Done well, with just the right air of long-suffering humour, this kind of English moaning can be remarkably convincing, and highly effective in deflecting envy. I have found myself sympathizing – genuinely sympathizing – with the beleaguered new owners of just such bijou cottages and grand châteaux. Even if you are not convinced, and indeed even if you are boiling with envy, resentment or righteous indignation, the correct response is to express sympathy: ‘How infuriating!’ ‘You must be exhausted!’ ‘What a nightmare!’

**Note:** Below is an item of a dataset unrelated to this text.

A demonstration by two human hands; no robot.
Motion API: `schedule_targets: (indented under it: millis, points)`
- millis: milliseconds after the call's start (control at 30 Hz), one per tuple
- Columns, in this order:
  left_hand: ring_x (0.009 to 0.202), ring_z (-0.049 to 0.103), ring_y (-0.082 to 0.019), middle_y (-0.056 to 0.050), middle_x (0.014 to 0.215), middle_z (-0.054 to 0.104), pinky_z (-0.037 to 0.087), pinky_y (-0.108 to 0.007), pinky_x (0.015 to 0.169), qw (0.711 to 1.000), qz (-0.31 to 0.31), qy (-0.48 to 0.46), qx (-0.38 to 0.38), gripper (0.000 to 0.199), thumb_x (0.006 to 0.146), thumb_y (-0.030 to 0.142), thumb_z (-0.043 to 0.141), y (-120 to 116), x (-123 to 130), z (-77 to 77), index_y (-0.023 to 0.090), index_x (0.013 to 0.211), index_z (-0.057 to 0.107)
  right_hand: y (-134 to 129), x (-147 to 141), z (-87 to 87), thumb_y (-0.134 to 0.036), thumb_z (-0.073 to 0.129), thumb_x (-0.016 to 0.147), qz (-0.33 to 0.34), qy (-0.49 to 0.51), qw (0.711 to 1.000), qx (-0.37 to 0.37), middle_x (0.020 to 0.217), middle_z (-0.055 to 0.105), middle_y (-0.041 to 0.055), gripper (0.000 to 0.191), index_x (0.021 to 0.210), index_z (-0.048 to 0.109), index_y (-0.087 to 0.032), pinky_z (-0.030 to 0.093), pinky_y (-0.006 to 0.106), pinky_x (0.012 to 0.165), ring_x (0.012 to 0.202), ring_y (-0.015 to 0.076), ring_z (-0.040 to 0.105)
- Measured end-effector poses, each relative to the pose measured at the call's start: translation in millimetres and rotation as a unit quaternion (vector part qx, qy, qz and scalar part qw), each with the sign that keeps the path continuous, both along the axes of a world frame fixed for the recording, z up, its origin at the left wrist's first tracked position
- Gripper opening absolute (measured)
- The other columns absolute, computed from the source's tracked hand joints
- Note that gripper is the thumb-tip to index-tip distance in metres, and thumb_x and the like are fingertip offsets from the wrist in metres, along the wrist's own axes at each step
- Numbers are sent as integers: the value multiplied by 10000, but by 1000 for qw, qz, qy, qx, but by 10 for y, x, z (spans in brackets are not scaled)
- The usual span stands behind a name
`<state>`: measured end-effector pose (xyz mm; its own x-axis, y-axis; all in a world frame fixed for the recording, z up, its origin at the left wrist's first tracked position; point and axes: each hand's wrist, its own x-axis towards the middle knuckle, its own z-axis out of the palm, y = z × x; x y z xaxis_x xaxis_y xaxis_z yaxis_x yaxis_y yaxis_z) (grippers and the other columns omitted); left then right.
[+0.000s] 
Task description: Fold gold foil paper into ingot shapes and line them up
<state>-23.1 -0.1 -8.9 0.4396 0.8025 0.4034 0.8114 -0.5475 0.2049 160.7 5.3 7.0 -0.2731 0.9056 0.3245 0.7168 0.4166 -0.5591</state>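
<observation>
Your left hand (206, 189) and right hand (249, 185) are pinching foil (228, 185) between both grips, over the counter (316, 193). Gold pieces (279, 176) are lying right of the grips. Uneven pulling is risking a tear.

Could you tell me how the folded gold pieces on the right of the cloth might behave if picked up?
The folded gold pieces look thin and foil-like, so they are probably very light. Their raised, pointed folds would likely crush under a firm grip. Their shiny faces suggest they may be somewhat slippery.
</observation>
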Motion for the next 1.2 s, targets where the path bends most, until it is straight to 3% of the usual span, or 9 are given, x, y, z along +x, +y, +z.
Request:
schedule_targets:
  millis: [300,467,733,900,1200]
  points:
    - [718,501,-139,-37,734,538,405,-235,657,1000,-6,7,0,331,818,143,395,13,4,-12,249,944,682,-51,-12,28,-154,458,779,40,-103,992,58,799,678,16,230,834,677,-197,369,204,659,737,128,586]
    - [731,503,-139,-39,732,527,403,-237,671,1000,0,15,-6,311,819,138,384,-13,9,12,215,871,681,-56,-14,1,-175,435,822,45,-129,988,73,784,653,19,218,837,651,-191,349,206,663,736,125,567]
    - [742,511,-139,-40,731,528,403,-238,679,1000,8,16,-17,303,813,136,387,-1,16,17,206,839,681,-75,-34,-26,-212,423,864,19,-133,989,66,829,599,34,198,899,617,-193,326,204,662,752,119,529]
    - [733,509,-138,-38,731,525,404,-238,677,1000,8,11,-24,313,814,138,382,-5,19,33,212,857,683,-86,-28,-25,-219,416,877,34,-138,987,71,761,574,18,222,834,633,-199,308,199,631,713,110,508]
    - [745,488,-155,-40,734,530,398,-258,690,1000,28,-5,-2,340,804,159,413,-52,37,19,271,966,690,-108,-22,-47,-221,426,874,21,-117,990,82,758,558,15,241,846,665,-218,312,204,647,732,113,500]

At one level, this ritual moaning is of course an indirect boast – an excuse to talk about one’s new property and convey its attractions without appearing to crow. At the same time, however, it can also be seen as another manifestation of English ‘polite egalitarianism’, a less invidious form of hypocrisy. The moaners, by emphasising the mundane practical details and difficulties of home-buying or moving, are focusing on problems they and their listeners have in common, matters with which we can all identify, and politely deflecting attention from any potentially embarrassing disparity in wealth or status. I could sympathize with my château-buying friends because their laments centred on the only element of their situation that could be compared with my own humble removals from one cheap flat to another. But this practice is observed by all classes, and in circumstances of much less dramatic income-disparity. Only the most vulgar nouveaux-riches break the rule and tell house-move stories that blatantly advertise their superior wealth.